Graphics courtesy of the WSJ

Markham Lee

About this author:
Become a Contributor Submit an Article

This article has 11 comments:

  •  
    Jun 23 12:25 PM
    No matter how much China increases its demand, it doesn't justify the doubling of price for crude oil. It's just speculation and the price will fall hard when the time comes.
  •  
    Jun 23 12:27 PM
    So the culprit is China, again. Why you people keep on blaming China for your own problems? Western economies have been consuming MUCH MUCH more oils for YEARS, and neither China nor India were blaming for the fact. However, once China and India join the rank, everybody is crying foul. Be fair, folks! The world has changed, and you have to accept that.

    The way to bring oil price down is not just to blame China or India as culprits for increased oil demand. The way to bring the price down has to come from the joint effort from the entire world community. US has by far been the larget oil consumer, and it has to decrease its consumption aggressively, or open up its land or seashore for oil drill. China has done all the dirty work to manufacture most of the products that the world is consuming, so it deserves to use a bit more oil. But since US and western countries are transitioning to service-heavy industries, the oil consumption has to be reduced dramatically from the points before.
  •  
    Jun 23 12:39 PM
    I didn't read about any one blaming China. Just someone stating China increasing demandby so much.
  •  
    Jun 23 01:13 PM
    Exactly aquabiker. But when you're dealing with someone who actually thinks there is such a thing as a "world community" capable of concerted action you're wasting your breath
  •  
    Jun 23 02:02 PM
    Yes, China is clearly the culprit. How dare they use the billions we've spent on their products to buy our oil!
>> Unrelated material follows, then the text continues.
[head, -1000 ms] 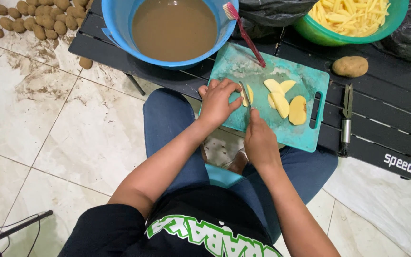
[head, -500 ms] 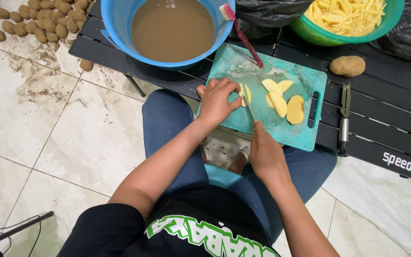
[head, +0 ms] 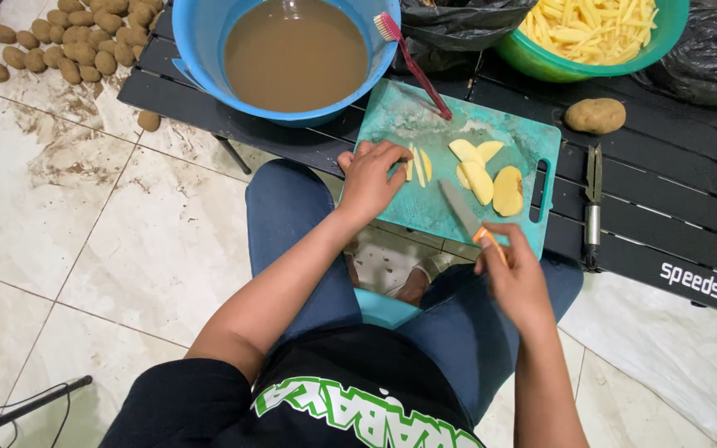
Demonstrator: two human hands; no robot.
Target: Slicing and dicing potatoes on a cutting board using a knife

    But, forget a joint effort from the entire world community. Nuclear war is the obvious solution.
  •  
    Jun 23 02:17 PM
    China uses approximately 7.3 mm BD of Oil - the OECD nations use 48.0 mm BD. You do the math on that one.
  •  
    Jun 23 04:12 PM
    No one's blaming China (at least, no fairmined person is). They're just saying China has a huge demand for oil.
  •  
    Jun 23 06:14 PM
    I think this is just another excuse why OPEC is decreasing supply and driving up prices in order to blame their wealth on China's increase in fuel consumption. I still think that OPEC is the main driving force behind the increase in our oil problems. Also the large skepticism about future supplies.
  •  
    Jun 23 07:01 PM
    On one side is increasing Chinese and other consumption. On the other is the annual DECLINE in the productivity of the major producing oil fields, which appears to be close to 3-4 million bbl/day/year. This requires, to stay EVEN with current production, discovering and producing the equivalent of about one IRAN every year. The COST of new oil is generally FAR ABOVE historical norms. Drilling offshore 100 miles under 6,000 feet of water to a depth of 15,000 feet and even more is a $100 million dollar investment. Not very long ago a million dollar well was a BIG investment. Even new discoveries will NOT lead to yesterday's oil prices. It is a mistake to look for facile single factors to account for the rise in oil prices. Speculators cannot store very much oil. The fact that the US has accumulated 700 million bbls over decades, which is a 35 day supply at today's consumption rate, illustrates the overwhelming influence of CURRENT supply and demand in establishing oil and refined product prices. Producing more liquid hydrocarbons is one way to hope for relief from high prices. Conserving your USE of them is another, not easily done by long-distance commuters in low-density regions that evolved in the cheap energy, automobile era. About half the oil we use in America IS used in cars and trucks. Even if we used NO OIL for these moving users, we would STILL be importing oil for multiple other uses.
  •  
    Jun 23 08:38 PM
    I agree. China is the biggest part of the demand story. Demand is also increasing in OPEC countries and in Russia. They will export less as their internal consumption grows. Also, the Chinese are revaluing the yuan. Since oil is priced in dollars, they are gaining an advantage in the currency exchange.
  •  
    Jun 23 10:57 PM
    great article.....good job with the graphs on displaying the demand destruction and growth of each country/area.